翌日,正好是星期天,陽光明媚,是一個出行的好日子。()
歷時五天的世界骨科大會,也要在今天落上帷幕。
一切都將劃上句號。
經過了四天的角逐,不需評委團評獎,台下的骨科教授們,對於獎項瓜落誰家,心中有譜。
因此,頒獎儀式尚未開始,台下已經演繹了一場眾生相,有的歡愉,有的沮喪,有的不甘,有的釋然。
不過,對於最具份量的金獎的歸屬,大家還存有很大的疑惑。
這取決於鄭翼晨課題的真偽,若是真的,他絕對是金獎得主,毋庸置疑,若是假的,詹姆斯布萊恩特摘得金獎桂冠,也沒人有異議。
可,今天最主要的人物,鄭翼晨以及他的醫治對象,瑞士骨科專家費德勒,卻到現在還沒有到場,反倒是詹姆斯布萊恩特早早就在下屬的簇擁下,意氣風發坐在主席台上。
詹姆斯布萊恩特的臉已經完全消腫,又恢復了昔日的樣貌,抬頭挺胸,顯得十分自信,眼中不是瞄向頒獎台的那份金獎授權書,毫不掩飾自得之色,似乎將這個獎項視作自己的囊中之物。

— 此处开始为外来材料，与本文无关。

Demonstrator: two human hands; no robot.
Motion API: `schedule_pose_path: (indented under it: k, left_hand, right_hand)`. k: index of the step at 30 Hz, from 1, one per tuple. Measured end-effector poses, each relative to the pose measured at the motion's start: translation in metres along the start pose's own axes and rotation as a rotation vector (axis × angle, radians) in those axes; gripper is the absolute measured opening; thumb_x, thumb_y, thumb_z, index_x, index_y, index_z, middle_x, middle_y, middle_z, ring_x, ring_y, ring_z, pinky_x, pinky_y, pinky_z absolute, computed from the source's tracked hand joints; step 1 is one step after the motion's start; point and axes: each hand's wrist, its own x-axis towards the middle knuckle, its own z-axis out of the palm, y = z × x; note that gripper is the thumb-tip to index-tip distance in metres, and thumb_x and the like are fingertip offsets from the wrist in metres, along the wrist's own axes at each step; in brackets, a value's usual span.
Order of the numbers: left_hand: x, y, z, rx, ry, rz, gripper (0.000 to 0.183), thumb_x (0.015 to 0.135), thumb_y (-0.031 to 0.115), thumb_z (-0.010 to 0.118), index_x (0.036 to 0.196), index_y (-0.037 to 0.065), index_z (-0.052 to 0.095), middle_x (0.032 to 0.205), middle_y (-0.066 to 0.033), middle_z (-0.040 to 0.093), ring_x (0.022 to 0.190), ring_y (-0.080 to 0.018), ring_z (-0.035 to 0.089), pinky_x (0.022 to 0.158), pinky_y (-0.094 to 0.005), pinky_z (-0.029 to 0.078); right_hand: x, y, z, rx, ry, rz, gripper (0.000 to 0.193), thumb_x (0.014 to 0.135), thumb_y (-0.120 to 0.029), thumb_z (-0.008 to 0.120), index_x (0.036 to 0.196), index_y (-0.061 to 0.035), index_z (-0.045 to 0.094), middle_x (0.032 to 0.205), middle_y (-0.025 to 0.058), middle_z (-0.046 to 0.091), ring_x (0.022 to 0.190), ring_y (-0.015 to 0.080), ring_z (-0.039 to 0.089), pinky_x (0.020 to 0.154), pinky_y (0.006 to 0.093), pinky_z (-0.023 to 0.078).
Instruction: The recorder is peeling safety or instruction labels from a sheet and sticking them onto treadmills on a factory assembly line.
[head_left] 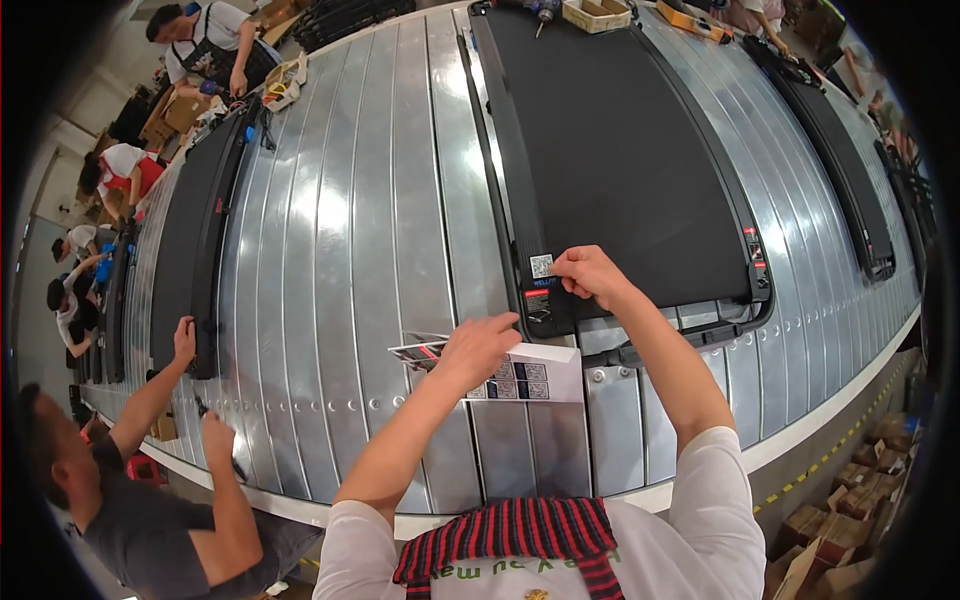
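A long black treadmill-like deck (pixel 620 150) lies on the metal table in front of me. At its near left corner is a small square white label with a black code pattern (pixel 541 265), beside a red-and-black label (pixel 538 300). My right hand (pixel 592 277) is closed in a pinch at the right edge of the square label. Close to the deck's corner, my left hand (pixel 475 352) grips white label sheets (pixel 560 374) printed with dark blocks, its index finger stretched toward the frame. The sheets jut out on both sides of that hand, and its thumb is hidden.
Slatted metal (pixel 350 220) forms the tabletop. More black decks lie left (pixel 195 240) and right (pixel 835 170). A co-worker (pixel 150 500) reaches in at lower left; others work farther along. A drill (pixel 543 12) and a tray (pixel 597 14) sit at the far end. Cardboard boxes (pixel 830 520) stand lower right.
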Motion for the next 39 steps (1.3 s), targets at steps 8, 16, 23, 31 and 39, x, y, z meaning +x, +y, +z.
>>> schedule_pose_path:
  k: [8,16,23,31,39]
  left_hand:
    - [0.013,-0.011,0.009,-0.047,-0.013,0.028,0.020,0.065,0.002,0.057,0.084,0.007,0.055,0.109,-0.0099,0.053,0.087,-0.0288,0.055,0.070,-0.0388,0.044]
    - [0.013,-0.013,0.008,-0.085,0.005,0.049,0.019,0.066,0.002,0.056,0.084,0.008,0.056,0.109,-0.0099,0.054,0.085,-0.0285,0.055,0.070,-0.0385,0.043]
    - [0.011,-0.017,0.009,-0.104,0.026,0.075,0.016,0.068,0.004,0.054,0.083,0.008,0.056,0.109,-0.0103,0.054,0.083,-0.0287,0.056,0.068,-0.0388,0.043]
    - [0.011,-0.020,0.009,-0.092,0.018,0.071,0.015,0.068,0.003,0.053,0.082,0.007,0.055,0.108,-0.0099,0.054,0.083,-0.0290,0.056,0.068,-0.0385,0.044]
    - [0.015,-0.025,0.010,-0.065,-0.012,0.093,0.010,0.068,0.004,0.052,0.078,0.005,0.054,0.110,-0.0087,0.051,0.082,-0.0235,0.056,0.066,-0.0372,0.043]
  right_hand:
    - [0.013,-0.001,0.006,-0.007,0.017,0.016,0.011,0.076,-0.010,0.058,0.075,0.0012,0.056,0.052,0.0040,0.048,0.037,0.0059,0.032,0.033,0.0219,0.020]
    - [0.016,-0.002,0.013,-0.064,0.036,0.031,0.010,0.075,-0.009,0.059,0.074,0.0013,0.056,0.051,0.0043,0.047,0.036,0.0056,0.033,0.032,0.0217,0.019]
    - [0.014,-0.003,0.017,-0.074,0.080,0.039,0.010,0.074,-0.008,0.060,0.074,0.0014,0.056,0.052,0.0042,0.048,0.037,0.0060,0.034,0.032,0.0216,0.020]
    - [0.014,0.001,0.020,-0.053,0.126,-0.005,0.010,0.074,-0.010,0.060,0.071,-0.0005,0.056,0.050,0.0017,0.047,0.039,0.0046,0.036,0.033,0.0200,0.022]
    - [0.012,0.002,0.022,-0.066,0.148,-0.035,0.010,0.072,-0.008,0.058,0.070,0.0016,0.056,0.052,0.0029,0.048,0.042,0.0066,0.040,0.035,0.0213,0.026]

他心中暗暗想道:「雖然這幾天發生了許多事,都不受控制,出了不少差錯,好在上天依舊是眷顧我的,要不是及早發現那個臭老頭已經能正常走動,今天還不知如何收場,哼!」
想到鄭翼晨極盡神跡的醫術,他滿是妒意,冷笑一聲:「醫術再好又怎樣?就算無法光明正大擊倒你,洛杉磯畢竟是我的地頭,我只需動一下嘴皮子,出點錢,就有很多人會為我賣命,略施手段,老頭子骨頭癒合了,也要給我再斷回去!」
想到這裏,詹姆斯布萊恩特的臉色也不是很好,如此行事,不是他的一貫風格。【】
但他現在就好比是一條被逼到牆角的瘋狗,根本就沒有資格講究所謂「風格」,只能採用一些見不得光的手段,把鄭翼晨這個一生中最大的敵手,打壓到谷底!
由此可見,他對鄭翼晨的忌憚與恐懼,已經到了無以復加的程度!
時間一分一秒過去了,大家翹首以待,盯着敞開的大門,希望能看到鄭翼晨和費德勒的身影。

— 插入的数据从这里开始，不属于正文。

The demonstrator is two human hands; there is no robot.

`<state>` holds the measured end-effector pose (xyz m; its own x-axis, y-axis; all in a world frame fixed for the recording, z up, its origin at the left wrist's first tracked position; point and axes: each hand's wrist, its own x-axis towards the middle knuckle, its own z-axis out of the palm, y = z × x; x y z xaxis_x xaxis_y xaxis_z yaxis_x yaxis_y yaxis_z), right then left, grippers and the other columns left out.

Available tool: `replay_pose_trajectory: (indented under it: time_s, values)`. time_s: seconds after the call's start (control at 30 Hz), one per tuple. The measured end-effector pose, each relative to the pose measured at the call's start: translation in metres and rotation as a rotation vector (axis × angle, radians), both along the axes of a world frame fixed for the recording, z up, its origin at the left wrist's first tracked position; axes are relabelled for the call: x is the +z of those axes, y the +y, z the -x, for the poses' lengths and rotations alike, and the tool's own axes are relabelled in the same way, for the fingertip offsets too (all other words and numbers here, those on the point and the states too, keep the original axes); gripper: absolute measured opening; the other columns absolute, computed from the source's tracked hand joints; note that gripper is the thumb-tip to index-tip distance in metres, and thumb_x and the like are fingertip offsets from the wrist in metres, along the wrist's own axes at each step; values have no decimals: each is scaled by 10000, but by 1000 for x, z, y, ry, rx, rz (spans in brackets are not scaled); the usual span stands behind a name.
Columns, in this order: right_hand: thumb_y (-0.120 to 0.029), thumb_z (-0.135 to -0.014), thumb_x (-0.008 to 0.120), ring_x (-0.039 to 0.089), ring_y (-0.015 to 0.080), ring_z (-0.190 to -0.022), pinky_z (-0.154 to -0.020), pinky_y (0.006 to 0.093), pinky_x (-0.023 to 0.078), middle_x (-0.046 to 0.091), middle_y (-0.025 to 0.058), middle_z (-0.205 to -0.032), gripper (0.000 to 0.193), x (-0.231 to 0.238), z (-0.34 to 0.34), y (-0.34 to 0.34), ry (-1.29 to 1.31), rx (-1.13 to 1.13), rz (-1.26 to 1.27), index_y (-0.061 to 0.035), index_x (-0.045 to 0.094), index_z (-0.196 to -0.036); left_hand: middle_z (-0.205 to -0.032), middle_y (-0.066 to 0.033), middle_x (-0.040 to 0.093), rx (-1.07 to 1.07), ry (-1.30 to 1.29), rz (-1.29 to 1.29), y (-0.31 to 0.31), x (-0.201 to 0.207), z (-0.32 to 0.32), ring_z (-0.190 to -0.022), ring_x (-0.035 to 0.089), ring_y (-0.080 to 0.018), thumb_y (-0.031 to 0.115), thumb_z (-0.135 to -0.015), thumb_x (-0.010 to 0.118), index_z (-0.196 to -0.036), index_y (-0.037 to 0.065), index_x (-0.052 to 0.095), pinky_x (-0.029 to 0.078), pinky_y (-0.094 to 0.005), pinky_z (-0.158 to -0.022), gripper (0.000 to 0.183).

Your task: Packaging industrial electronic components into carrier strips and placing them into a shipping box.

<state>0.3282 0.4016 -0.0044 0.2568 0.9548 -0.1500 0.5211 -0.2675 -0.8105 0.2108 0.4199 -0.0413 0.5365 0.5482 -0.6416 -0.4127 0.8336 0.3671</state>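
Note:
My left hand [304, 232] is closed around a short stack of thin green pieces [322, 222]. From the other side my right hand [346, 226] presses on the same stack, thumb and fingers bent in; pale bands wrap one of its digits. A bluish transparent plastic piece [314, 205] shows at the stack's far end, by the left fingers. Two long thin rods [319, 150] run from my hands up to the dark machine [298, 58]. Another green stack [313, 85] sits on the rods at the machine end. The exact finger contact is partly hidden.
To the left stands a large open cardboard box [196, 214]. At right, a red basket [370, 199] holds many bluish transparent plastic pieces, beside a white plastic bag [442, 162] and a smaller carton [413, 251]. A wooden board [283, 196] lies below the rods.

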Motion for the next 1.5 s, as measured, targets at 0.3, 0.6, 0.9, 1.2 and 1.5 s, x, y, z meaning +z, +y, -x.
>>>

華夏代表團的人,更是急的猶如熱鍋上的螞蟻,羅子儒冷汗直流,不住看着手錶的時間:「都到這個節骨眼上,居然還玩失蹤遊戲,真是太亂來了!」
昨晚聶老接了電話後,鐵青着臉跑去找列尼,兩人離開酒店後,徹夜未歸,今早羅子儒去敲了聶老和鄭翼晨的門,也不見回應,打電話給他們,電話音提示這兩人的電話已經關機。
聶老,鄭翼晨與費德勒父子,都失去了蹤跡,沒有人知道這四個人究竟在哪個地方。
羅子儒焦慮交加,心中冒出一個念頭:「該不會他們治療失敗,翼晨前兩天說的話又太滿,不想被眾人嘲笑,乾脆不等檢驗結果,偷偷溜回華夏了不成?」
他越想越覺得這事大有可能發生,畢竟在三天之內治癒剛剛折斷的骨頭,本身就是一件不可能完成的任務,鄭翼晨的失敗是可以預見的,羅子儒只是沒料到他竟沒有面對失敗的勇氣。

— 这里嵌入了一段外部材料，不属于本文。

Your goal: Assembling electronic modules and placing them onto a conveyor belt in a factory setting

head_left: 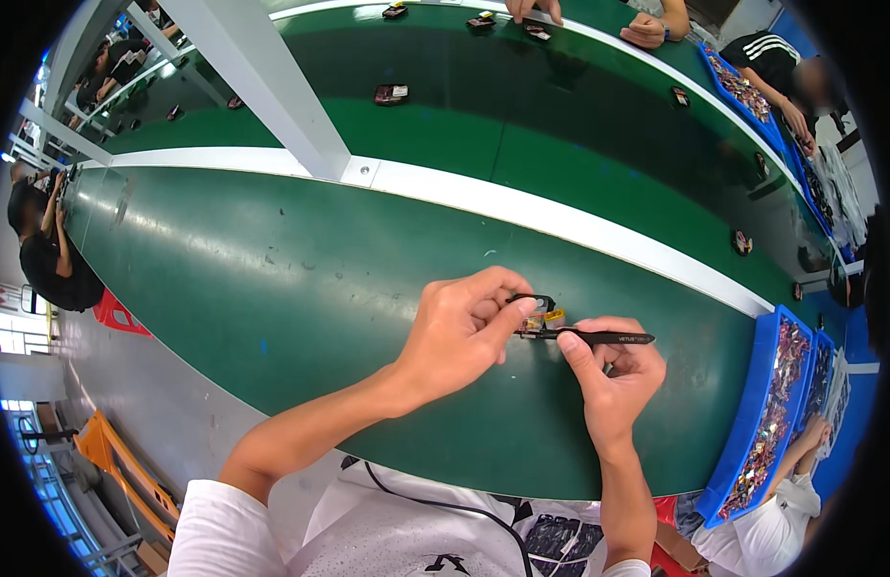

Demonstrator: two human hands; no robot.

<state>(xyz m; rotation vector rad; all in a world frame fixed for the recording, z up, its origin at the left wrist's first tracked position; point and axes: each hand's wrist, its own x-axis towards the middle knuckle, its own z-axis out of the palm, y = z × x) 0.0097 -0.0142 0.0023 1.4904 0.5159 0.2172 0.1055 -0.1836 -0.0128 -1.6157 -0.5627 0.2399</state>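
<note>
My left hand point(459, 332) pinches one small black-and-yellow part point(541, 317) between thumb and forefinger, just above the green belt point(272, 279). My right hand point(613, 370) has its fingers pressed together around one pair of black tweezers point(599, 338), tips touching the part.

Risk, as I judge it: the part is tiny and held by fingertip only; a sideways push from the tweezers could flick it onto the belt.

Count: one part held, two blue bins point(753, 423) right of the belt, several small items point(391, 93) on the far lane.
</note>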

羅子儒頭疼不已:「他一個人胡來就好,把聶老,費德勒父子也拖下水,到底是在鬧哪樣?」
正當他胡思亂想之際,會議室的大門被人緊緊關閉,主持人拿着話筒上台講話,開始宣佈今天的會議正式開始。
「感謝世界各地的骨科專家撥冗前來洛杉磯,參加這一屆的世界骨科大會,在短短四天的時間裏,獻上許多精彩紛呈的課題演講……」
「本次大會,一共湧現了一百零三個優秀的課題,可謂是百花齊放……」
「雖然大家相處的很愉快,本質上其實是對手,遵循着優勝劣汰的生存法則,有的人能得獎,有的人,得到了……嗯,寶貴的友誼。」
「沒有得獎的人,希望你們不要哭鼻子,我們攝影機正對着你們的臉,就算不爽,麻煩拿出一點風度,為那些得獎的專家鼓掌,背地裏再去畫圈圈詛咒他們……」
主持人侃侃而談,對這四天的大會流程做了個總結,她原本是一個脫口秀節目的主持人,口才上佳,將一場枯燥的總結,說的妙趣橫生,不乏一些頗具美式幽默的話語,逗得眾人捧腹大笑。